Resenha: O pavilhão dos padres: Dachau 1938-1945, de Guillaume Zeller

Entre 1938 a 1945, mais de dois mil padres, religiosos e seminaristas foram deportados para o campo de concentração de Dachau. As acusações contra eles eram as mais variadas e apenas uma leve suspeita já era suficiente para a prisão e deportação dos religiosos. Reunidos em pavilhões específicos, mais de mil deles perderiam a vida até o fim da guerra. Dachau, ainda hoje, permanece como o maior cemitério de padres católicos do mundo.


Parceria Momentum Saga e editora Contexto


O livro
O grande público, em geral, sabe do Holocausto e das atrocidades cometidas pelos nazistas não apenas a judeus como também a gays, pessoas com deficiência e ao povo roma. Mas a perseguição sofrida pela classe religiosa é pouco mencionada. Lembro que nas aulas da faculdade um professor mencionou que a igreja, principalmente a católica, tinha se mantido neutra e calada durante a Segunda Guerra e em alguns casos até mesmo colaborado com o nazismo. Mas a história não é bem assim. Vários sacerdotes usaram sua posição como forma de protestar contra o nazismo e suas atrocidades, sendo presos e mortos por isso.

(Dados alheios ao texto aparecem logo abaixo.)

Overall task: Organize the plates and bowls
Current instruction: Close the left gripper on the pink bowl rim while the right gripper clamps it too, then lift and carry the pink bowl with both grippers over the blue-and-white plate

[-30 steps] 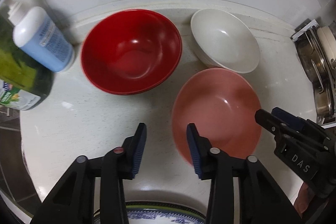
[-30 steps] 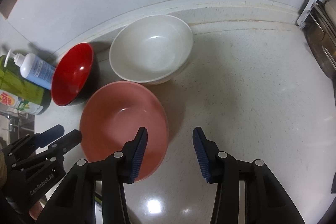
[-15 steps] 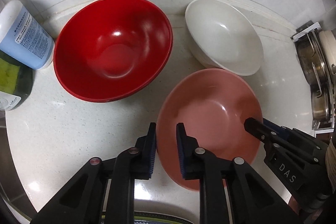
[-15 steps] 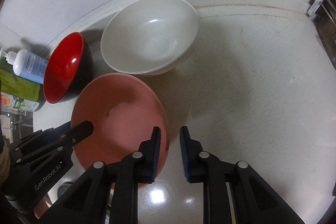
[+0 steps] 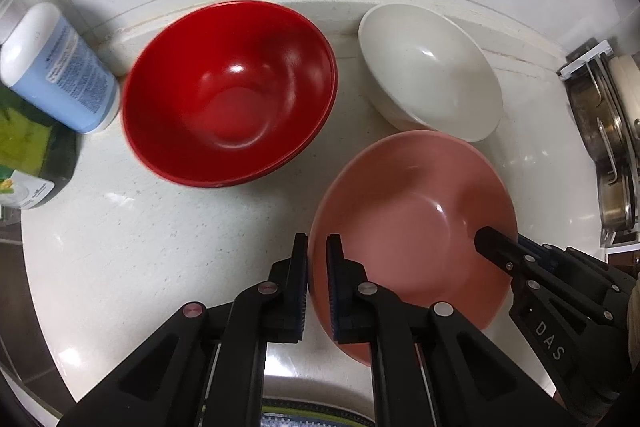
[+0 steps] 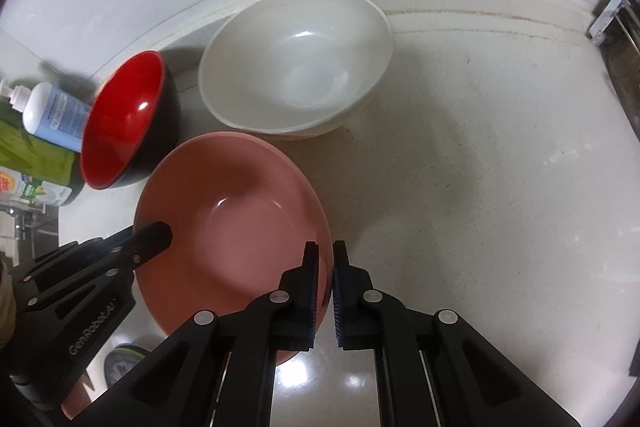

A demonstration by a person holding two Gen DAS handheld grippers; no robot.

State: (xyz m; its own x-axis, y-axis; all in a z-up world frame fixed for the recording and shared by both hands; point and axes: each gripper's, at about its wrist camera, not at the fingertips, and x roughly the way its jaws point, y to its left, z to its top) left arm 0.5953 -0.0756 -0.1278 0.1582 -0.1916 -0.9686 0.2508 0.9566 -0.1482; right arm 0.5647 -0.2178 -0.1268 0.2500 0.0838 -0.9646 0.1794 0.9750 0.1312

Resenha: O pavilhão dos padres: Dachau 1938-1945, de Guillaume Zeller

Houve momentos em que a igreja se calou; em outros até mesmo apoiou a ideologia nazista, mas isso durou pouco tempo. O clero alemão, principalmente, foi uma voz ativa em seus protestos contra os abusos nazistas e Hitler logo perdeu a paciência com essa minoria ruidosa (os católicos eram minoria na Alemanha na época). Alguns padres chegaram a colocar uma estrela amarela, aquela que identificava os judeus, nas estátuas de José, Maria e Jesus em um presépio. Outros utilizavam as missas para condenar o nazismo e logo eram denunciados e presos.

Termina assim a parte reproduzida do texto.